_ASSIGNED TASK_.
Search the records for "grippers". Report every line where it occurs.

_PROVIDED DATA_.
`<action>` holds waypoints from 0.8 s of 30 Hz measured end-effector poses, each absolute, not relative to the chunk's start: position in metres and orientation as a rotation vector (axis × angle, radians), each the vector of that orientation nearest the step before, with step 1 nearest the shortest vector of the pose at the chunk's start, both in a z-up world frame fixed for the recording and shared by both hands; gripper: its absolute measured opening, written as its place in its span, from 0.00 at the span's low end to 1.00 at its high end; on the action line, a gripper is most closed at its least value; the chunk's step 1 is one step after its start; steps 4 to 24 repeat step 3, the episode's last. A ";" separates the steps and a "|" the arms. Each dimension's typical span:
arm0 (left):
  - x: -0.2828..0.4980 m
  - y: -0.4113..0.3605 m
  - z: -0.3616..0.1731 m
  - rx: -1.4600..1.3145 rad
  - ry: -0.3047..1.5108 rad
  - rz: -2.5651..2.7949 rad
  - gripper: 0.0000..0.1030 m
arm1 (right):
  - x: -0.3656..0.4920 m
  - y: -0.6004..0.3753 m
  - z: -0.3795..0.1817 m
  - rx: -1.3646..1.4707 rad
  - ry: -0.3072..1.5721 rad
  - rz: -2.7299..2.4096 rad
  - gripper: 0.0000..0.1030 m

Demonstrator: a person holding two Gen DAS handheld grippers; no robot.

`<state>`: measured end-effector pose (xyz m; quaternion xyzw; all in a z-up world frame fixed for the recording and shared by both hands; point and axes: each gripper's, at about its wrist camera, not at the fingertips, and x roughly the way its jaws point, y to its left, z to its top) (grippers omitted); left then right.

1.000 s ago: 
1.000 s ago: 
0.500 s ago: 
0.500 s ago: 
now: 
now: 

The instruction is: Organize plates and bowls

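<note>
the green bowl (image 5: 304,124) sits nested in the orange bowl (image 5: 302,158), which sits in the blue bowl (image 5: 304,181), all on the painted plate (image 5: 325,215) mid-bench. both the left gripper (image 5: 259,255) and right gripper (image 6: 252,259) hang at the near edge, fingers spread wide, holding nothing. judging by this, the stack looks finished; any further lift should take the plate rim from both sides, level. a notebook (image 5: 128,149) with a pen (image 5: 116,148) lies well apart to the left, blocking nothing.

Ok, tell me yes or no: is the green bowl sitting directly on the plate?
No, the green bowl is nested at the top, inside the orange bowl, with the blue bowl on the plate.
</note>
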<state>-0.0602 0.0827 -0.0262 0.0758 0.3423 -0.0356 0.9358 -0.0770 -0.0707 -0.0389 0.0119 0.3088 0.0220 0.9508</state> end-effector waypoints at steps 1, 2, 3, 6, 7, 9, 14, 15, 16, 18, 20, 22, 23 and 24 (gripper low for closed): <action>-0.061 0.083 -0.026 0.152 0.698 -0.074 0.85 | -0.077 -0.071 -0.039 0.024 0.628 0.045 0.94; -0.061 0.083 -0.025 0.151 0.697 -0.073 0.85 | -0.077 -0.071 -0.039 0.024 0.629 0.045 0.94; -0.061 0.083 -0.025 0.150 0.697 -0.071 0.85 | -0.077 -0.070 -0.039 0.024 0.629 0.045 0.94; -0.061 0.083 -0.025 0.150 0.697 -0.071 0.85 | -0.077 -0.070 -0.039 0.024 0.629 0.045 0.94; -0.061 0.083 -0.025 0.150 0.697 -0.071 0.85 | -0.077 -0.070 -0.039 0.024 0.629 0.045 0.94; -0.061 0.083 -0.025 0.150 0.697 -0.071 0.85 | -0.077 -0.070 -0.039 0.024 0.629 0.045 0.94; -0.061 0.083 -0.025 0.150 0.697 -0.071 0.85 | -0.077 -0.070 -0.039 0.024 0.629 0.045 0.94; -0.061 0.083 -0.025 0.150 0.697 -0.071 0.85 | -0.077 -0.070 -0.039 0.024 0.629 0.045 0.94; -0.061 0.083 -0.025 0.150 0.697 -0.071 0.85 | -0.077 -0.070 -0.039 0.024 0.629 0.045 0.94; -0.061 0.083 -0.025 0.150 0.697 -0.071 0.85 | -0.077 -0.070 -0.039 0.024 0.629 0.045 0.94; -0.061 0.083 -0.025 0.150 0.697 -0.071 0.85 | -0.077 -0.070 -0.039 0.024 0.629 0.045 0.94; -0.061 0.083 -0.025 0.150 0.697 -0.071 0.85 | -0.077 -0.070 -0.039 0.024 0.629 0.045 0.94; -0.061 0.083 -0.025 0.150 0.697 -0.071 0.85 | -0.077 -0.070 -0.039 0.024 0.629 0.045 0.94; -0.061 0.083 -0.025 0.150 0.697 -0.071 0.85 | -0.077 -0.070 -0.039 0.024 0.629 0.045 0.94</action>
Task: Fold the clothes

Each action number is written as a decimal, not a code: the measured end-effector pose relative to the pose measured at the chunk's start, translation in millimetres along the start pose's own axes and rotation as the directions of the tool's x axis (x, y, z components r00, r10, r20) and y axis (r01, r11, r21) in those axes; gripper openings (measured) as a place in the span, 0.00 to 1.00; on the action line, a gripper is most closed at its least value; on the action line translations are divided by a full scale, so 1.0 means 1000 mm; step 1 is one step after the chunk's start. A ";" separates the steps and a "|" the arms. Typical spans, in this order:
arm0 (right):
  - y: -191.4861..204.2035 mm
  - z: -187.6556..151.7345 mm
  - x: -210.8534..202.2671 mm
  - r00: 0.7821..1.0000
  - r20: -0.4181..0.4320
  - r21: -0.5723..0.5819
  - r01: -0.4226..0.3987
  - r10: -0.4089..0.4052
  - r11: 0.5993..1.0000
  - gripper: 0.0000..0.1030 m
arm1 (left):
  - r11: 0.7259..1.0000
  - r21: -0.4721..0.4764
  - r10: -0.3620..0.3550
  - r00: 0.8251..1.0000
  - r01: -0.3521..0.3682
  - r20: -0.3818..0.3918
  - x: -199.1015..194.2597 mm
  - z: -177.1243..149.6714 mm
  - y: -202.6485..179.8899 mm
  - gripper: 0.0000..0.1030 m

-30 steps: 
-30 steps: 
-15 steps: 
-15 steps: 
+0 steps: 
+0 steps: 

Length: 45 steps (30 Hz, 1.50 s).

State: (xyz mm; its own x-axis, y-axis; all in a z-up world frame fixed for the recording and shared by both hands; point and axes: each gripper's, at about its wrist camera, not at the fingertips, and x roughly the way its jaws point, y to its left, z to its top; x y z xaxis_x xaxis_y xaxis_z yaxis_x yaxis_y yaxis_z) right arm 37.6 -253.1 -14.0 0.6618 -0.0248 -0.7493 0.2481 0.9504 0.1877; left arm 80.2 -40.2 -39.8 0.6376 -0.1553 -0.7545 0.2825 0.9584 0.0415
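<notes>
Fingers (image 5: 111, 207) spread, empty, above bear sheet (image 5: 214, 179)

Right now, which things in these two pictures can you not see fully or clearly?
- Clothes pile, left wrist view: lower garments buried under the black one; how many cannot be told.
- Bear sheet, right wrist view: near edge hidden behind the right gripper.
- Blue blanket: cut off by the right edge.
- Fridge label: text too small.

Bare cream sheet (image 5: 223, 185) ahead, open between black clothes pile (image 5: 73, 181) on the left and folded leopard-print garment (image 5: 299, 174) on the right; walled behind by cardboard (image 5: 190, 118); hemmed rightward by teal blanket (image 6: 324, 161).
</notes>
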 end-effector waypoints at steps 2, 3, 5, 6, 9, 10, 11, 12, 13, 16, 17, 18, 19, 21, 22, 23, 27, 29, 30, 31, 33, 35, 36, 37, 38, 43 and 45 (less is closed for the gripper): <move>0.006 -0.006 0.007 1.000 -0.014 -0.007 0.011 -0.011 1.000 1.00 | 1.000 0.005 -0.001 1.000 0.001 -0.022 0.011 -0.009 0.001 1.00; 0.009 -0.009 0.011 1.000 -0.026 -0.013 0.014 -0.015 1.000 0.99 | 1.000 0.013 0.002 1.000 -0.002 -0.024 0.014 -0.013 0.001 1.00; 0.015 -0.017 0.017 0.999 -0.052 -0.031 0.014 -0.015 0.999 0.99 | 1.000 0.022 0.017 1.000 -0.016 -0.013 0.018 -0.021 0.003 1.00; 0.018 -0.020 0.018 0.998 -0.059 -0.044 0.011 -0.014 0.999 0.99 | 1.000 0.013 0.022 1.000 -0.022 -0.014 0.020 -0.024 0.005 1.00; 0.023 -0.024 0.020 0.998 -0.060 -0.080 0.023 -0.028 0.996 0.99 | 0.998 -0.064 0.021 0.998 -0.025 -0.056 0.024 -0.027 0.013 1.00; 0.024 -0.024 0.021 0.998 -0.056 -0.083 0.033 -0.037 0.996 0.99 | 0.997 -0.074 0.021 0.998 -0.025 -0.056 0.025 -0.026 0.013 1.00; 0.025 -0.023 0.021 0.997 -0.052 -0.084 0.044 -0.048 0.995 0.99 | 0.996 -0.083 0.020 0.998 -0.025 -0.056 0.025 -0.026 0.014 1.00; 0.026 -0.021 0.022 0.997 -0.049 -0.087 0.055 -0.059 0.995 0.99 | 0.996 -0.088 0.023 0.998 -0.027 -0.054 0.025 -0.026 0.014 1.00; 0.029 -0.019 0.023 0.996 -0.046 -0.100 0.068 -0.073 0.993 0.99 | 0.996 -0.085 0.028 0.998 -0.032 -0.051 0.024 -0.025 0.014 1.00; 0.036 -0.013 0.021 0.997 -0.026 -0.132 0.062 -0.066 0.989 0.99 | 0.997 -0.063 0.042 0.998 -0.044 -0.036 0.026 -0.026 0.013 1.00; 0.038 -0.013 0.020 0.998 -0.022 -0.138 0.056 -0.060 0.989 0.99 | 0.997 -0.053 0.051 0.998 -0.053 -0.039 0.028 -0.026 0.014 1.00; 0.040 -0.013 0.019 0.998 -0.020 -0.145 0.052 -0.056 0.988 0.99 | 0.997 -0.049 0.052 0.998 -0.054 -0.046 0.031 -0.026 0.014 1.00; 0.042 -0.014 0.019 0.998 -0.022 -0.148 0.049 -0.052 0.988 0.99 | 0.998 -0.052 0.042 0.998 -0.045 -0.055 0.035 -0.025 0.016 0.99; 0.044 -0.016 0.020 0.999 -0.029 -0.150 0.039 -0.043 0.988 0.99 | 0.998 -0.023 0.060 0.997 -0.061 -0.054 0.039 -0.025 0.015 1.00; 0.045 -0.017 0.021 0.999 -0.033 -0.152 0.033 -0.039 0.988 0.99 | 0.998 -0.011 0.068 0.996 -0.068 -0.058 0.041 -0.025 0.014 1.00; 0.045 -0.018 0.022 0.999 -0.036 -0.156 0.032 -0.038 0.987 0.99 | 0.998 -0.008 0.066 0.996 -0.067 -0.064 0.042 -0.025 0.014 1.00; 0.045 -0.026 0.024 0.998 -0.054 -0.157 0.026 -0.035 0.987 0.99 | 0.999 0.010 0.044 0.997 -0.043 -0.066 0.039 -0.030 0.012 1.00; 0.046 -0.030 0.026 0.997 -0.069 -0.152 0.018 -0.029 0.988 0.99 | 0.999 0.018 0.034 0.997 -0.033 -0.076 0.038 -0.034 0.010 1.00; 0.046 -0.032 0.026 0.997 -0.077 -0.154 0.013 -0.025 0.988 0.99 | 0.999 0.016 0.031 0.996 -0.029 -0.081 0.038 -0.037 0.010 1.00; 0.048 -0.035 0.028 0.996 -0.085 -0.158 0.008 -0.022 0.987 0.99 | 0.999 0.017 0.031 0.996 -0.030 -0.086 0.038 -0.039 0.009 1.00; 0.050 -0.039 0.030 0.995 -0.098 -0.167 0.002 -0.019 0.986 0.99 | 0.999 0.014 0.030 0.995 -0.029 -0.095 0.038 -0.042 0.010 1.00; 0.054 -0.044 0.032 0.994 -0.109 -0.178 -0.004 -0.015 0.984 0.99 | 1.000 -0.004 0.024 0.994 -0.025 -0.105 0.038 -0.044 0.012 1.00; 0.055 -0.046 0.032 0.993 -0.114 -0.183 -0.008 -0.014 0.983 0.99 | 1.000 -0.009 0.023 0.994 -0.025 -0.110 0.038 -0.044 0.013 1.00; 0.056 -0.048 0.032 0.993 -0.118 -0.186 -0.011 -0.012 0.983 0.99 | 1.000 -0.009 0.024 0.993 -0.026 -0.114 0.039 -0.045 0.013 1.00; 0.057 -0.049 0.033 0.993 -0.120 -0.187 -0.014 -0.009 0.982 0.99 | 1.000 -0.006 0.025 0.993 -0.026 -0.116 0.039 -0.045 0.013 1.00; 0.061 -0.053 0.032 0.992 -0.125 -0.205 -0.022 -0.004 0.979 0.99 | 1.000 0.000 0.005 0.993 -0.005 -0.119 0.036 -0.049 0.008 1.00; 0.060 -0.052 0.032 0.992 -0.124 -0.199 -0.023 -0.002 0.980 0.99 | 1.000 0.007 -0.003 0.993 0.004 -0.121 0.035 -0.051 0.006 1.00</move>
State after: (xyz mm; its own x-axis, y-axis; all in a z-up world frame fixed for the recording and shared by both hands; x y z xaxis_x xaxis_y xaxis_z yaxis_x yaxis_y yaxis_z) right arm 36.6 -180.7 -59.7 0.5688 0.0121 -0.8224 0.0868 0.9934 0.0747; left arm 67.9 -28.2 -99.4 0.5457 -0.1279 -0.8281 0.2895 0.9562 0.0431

_TASK RESULT_.
Demonstrator: a person holding two Gen DAS handheld grippers; no robot.
`<state>`: measured end-effector pose (xyz m; quaternion xyzw; all in a z-up world frame fixed for the recording and shared by both hands; point and axes: each gripper's, at about its wrist camera, not at the fingertips, and x roughly the way its jaws point, y to its left, z to its top) (grippers omitted); left then right.

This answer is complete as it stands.